Thursday, 4 March 2010

Considering irreducible complexity...


‘Irreducible Complexity’ is a phrase coined by Michael Behe in Darwin’s Black Box to describe how some parts of living organisms are too complicated to be put together by Darwinian mechanisms.

Whilst the idea is one I have some sympathy with – there may indeed be biological machinery out there that wasn’t put together by natural selection – the problem is that we just don’t have the data to be able to confidently say one way or the other.

The other problem is that seemingly irreducible systems can, with the steady march of science, suddenly become reducible. Here’s a recent example.

Mitochondria are the boiler room of our cells, providing all the energy. They actually look like discreet cells in themselves, and for good reason. Numerous lines of evidence suggest that they started out as bacteria that became incorporated within the more complicated ‘eukaryotic’ cells. It’s the ultimate in symbiotic relationships where the 2 become 1.

One of the many puzzles that this theory presents is how did the bacterium come to be able to transport across its membrane proteins that previously it would have been keeping out.

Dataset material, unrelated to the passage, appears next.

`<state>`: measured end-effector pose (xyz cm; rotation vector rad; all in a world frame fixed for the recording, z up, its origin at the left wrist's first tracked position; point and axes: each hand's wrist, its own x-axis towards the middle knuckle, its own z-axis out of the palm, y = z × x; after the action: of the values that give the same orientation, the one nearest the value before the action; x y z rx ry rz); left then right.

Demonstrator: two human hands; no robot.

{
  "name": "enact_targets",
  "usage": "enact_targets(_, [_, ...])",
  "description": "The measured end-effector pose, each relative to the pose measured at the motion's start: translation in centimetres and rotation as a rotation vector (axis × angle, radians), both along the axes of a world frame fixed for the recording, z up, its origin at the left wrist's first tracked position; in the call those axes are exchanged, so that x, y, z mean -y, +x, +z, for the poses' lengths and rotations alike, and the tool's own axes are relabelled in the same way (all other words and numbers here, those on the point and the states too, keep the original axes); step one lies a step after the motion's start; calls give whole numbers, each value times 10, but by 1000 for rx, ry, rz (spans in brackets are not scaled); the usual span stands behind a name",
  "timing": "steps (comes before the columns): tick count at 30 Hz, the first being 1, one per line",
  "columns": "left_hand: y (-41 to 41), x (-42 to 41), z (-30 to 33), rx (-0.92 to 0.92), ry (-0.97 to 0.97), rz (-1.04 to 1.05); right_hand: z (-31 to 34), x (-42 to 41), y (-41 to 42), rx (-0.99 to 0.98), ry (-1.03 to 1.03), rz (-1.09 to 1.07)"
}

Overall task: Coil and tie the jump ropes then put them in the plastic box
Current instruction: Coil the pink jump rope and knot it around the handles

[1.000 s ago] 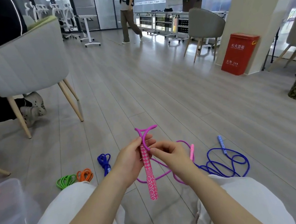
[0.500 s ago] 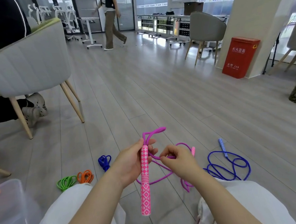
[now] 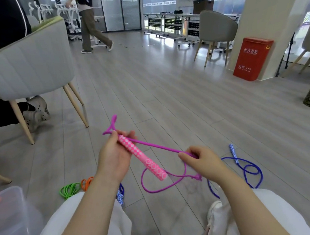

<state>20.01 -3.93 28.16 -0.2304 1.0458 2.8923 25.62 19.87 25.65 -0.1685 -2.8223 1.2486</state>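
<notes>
My left hand [image 3: 114, 157] grips the top of a pink patterned handle [image 3: 143, 157] of the purple jump rope, with a folded loop of cord [image 3: 111, 126] sticking out above the fingers. My right hand [image 3: 203, 162] pinches the purple cord [image 3: 159, 146], which runs taut from the handle top to that hand. More purple cord [image 3: 158, 188] loops on the floor below. A blue rope [image 3: 249, 168] lies loose on the floor at the right. The clear plastic box [image 3: 10, 218] stands at the lower left.
Coiled green [image 3: 69, 190] and orange [image 3: 86, 182] ropes and a blue coiled one [image 3: 120, 194] lie by my left knee. A grey chair [image 3: 28, 65] with a seated person stands at left. Farther off are a red bin [image 3: 251, 58] and a walking person [image 3: 88, 23].
My right hand has pulled the purple cord out to the right and drawn it taut. The pink handle has tilted from upright to slanting down-right. The far person walked left.
</notes>
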Motion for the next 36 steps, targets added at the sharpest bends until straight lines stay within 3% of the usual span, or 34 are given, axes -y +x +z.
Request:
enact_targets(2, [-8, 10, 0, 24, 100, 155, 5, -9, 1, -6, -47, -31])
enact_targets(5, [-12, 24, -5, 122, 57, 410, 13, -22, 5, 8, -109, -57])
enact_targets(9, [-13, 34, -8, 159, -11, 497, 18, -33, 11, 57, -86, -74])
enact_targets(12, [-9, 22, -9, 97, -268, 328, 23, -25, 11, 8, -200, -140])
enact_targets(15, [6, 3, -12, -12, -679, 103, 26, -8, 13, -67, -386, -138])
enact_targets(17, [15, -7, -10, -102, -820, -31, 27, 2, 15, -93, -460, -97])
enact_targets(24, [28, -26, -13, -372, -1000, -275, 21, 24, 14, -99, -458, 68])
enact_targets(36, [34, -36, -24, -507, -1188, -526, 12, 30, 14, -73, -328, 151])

A group of researchers have identified how this seems to have happened. Having identified strikingly similar proteins in bacteria that are used in the mitochondrial transport machinery they observed:

(i) that protein components found in bacteria are related in sequence to the components of mitochondrial protein transport machines, but (ii) that these bacterial proteins are not found as part of protein transport machines and (iii) that some apparently “primitive” organisms found today have protein transport machines that function with only one or few component parts.


In other words a stepwise process for the co-opting of proteins from one function to another seems to be emerging.